Average carcass cutout values ended a bit higher, despite some weakness later in the week. The price spreads between CAB, Choice and Select were a bit narrower than the week prior with the Choice/Select spread at $5.50/cwt. The CAB/Choice spread at $9.10 was just slightly smaller than the prior week and within striking distance of a year ago.
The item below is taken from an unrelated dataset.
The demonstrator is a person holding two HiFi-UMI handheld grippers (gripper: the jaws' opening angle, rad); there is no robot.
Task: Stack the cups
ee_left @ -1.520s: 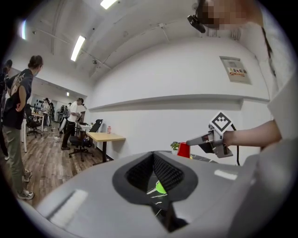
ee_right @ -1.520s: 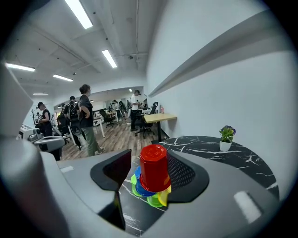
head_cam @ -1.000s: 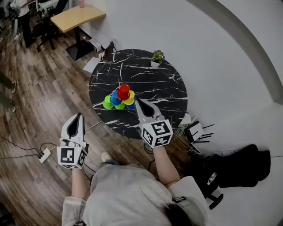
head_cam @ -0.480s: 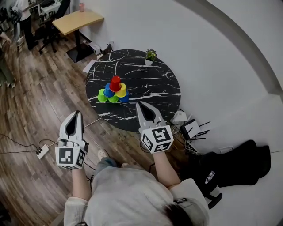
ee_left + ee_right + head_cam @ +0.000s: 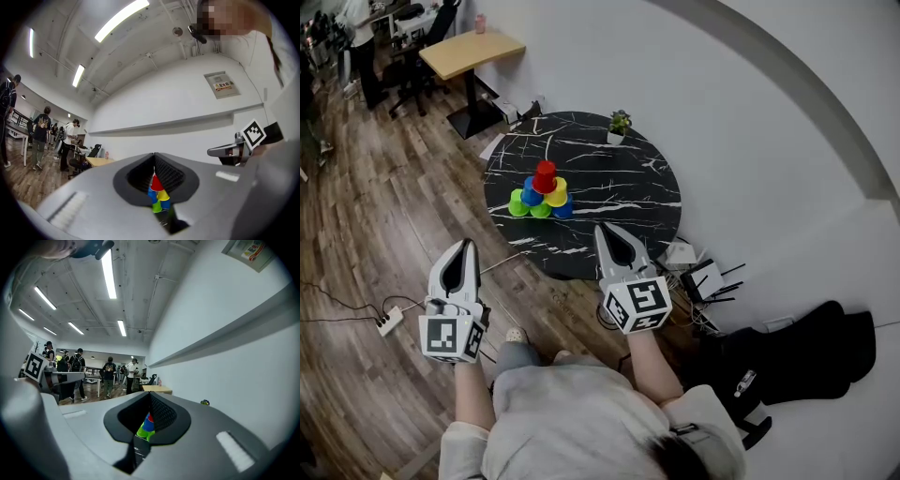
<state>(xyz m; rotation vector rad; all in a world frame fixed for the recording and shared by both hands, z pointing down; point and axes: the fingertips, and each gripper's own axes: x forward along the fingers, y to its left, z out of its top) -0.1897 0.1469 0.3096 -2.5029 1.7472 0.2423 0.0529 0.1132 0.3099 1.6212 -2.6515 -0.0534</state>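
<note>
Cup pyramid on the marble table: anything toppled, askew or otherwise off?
Nothing stands out. The cup pyramid stands upright on the table, red cup on top, no cup tipped or lying loose. The left gripper and right gripper are both shut, empty, and off the table on its near side.

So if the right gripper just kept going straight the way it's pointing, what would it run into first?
Most likely the cup pyramid on the black marble table: the cups show straight beyond the shut, empty right gripper in its own view. Nothing else shows between, though depth is unclear.
</note>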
CAB subprimals show a $14.50/cwt. increase for the week on light, bone-in ribeyes, the rib primal grabbing buyer attention in early February after the January price easing. CAB chuck items continue to see favorable buyer response with flatirons reaching $3.68/lb. wholesale, up 72¢ compared to a year ago. That’s still above 2015-2016 levels, but seasonality suggests better price opportunities on the buy side from now into April. The other higher valued chuck item, teres major, continues its ascent past $5/lb., wholesale, on a trajectory toward an expected annual price peak closer to $7 in May. Lower priced chuck roasting items firmed up last week with decent interest, but chuck flap values have fallen off hard from an early January $7.00/lb. to last week’s $6.17/lb.
Loin items were primarily priced just slightly higher last week on the overall stronger beef market price. CAB peeled tenderloins, however, are currently quite cheap in relation to a calendar year, down 17¢ on the week to $10.20/lb., just under a year ago at this time. Skirts, particularly insides, saw some demand improvement and now have only price risk to the upside, though not as much as outside skirts, based on recent annual history of seeking their May-June price peak.
Ground chuck and round saw softer demand last week and pose no real threat, near term, for price inflation. Buyers of those items will likely watch the market to fill any spot market needs, and they would be right to do so.
January Inventory Report: Fewer Replacement Heifers
USDA’s biannual Cattle Inventory update at the start of the year was published January 31st, most of the figures quite close to the analyst predictions. Some adjustments were made to calf crop numbers from the July and January reports for 2017, but for all practical purposes the trends are no surprise. Beef cows and heifers that calved in 2017 were up 2% while the “all cattle and calves” number was up 1% on a year ago. Beef replacement heifers are down almost 4% in the report, confirming our suspicions that herd expansion is grinding to a crawl in 2018, but with the new data suggesting a more abrupt halt.
For simplicity in the adjoining table, we’ve removed the dairy cow and heifer numbers but note these were both 1% above January 2017. Pertinent to the terminal end of the beef market is the total number of cattle in feedlots, at 107% of a year prior, just under the 108% suggested in the January 1st Cattle on Feed Report.
The numbers are not identical because the biannual reports from USDA are the only ones to include feedlots of all sizes, as opposed to the monthly reports featuring only feedlots of 1,000 head onetime capacity and larger. As such, the January report is a good indicator that the year began with feedlots front-loaded with cattle. That’s significant as we look ahead in 2018 and beyond today’s immediate scenario where February finished cattle supplies are tighter.
Drought conditions in the important cereal grain producing states of Texas, Oklahoma and Kansas last fall drove more cattle into feedlots earlier than anticipated as winter grazing intentions fell apart on poor moisture and growing conditions. We should consequently see those added head counts ship to packing plants earlier than “normal,” with more bias on early finish dates, potentially impacting 2nd and 3rd quarters. This could pressure fed cattle prices during that period but will be a net positive to sellers of calves and feeder cattle this spring as cattle supplies outside of feedlots will be tighter.